Também a árvore de Natal pode constituir uma boa forma de afirmação duma comunidade. A este respeito, dá-se um exemplo. Segundo o JN de 13 de novembro pp, Em 2016, a Cincork e a Junta de Freguesia de Santa Maria de Lamas, no concelho de Santa Maria da Feira, anunciaram para esse ano a construção da maior árvore de Natal do Mundo em rolhas de cortiça. Com oito metros de altura e vinte e sete mil rolhas recicladas, a construção colocada na Rua da Ribeirinha recolhia o galardão de destaque, até agora.
Este ano, um grupo de 15 pessoas trabalhou todos os dias, em horário noturno, na freguesia de São Paio de Oleiros para bater este recorde. Desde o dia 3 de outubro, os amigos reuniam-se depois de cada dia de trabalho para darem cor e forma a mais um pedaço da maior árvore de Natal em rolhas de cortiça, que assenta numa base com cerca de 6 metros de raio e foi inaugurada a 2 de dezembro, ficando exposta no Arraial até 31 de dezembro. João Lima, membro da Comissão da Comissão de Festas de São Paio de Oleiros, sustentava para o JN:
Esta vai ser a maior árvore de rolhas de cortiça do Mundo. Neste momento, a maior árvore de Natal de cortiça do Mundo tem oito metros de altura, e foi elaborada com cerca de 27 mil rolhas. A árvore que estamos a construir terá à volta de 20 metros, e estamos a prever utilizar cento e vinte mil rolhas. Começámos a trabalhar neste projeto no dia 3 de outubro, todos os dias, em horário pós-laboral, já que cada um de nós tem uma ocupação profissional fora disto, mas todos os dias nos juntamos, à noite, para construirmos mais um pedacinho da árvore”.
O incêndio de 2016, que pôs fim ao presépio da Cavalinho, levou os oleirenses a alimentar a vontade de voltar a trazer um marco natalício à freguesia. O mesmo João Lima dizia:
A ideia para a elaboração desta árvore surge há precisamente 3 a4 anos, quando organizei a última festa de S. Paio de Oleiros, em 2014. Inicialmente tinham planeado fazer esta árvore e colocá-la no presépio da Cavalinho. Entretanto, o presépio acabou por desaparecer por causa do incêndio, e pensámos então em colocá-la aqui no arraial, visto ser o centro da freguesia. Como tínhamos o presépio da Cavalinho, que era o maior presépio do Mundo, quisemos também ter alguma projeção a esse nível. Acaba por surgir quase como uma alternativa ao próprio presépio, embora inicialmente a ideia fosse ser parte integrante dele”.

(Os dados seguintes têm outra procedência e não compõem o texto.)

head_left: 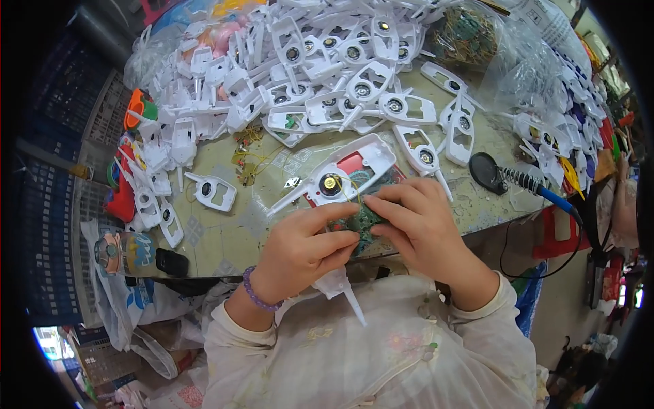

Há ainda um presépio, também ele em cortiça, comes e bebes, espetáculos de rua. Tudo para que São Paio de Oleiros seja um ponto de encontro durante a quadra do Natal.
***
É certo que uma comunidade não pode fazer tudo em grande. Porém, é imperioso que os cristãos não se fiquem pela árvore. Importa que partam ao encontro do presépio para contemplarem a grandeza de Deus feita pequenez do homem. E, adorando, colham as devidas lições pessoais, familiares e comunitárias pensando naqueles que são pobres à força, não tendo sequer a capacidade e a oportunidade de fazer opção pela pobreza evangélica, pois a miséria os esmaga com a conivência dos que deviam ser testemunhas e pregoeiros do Natal!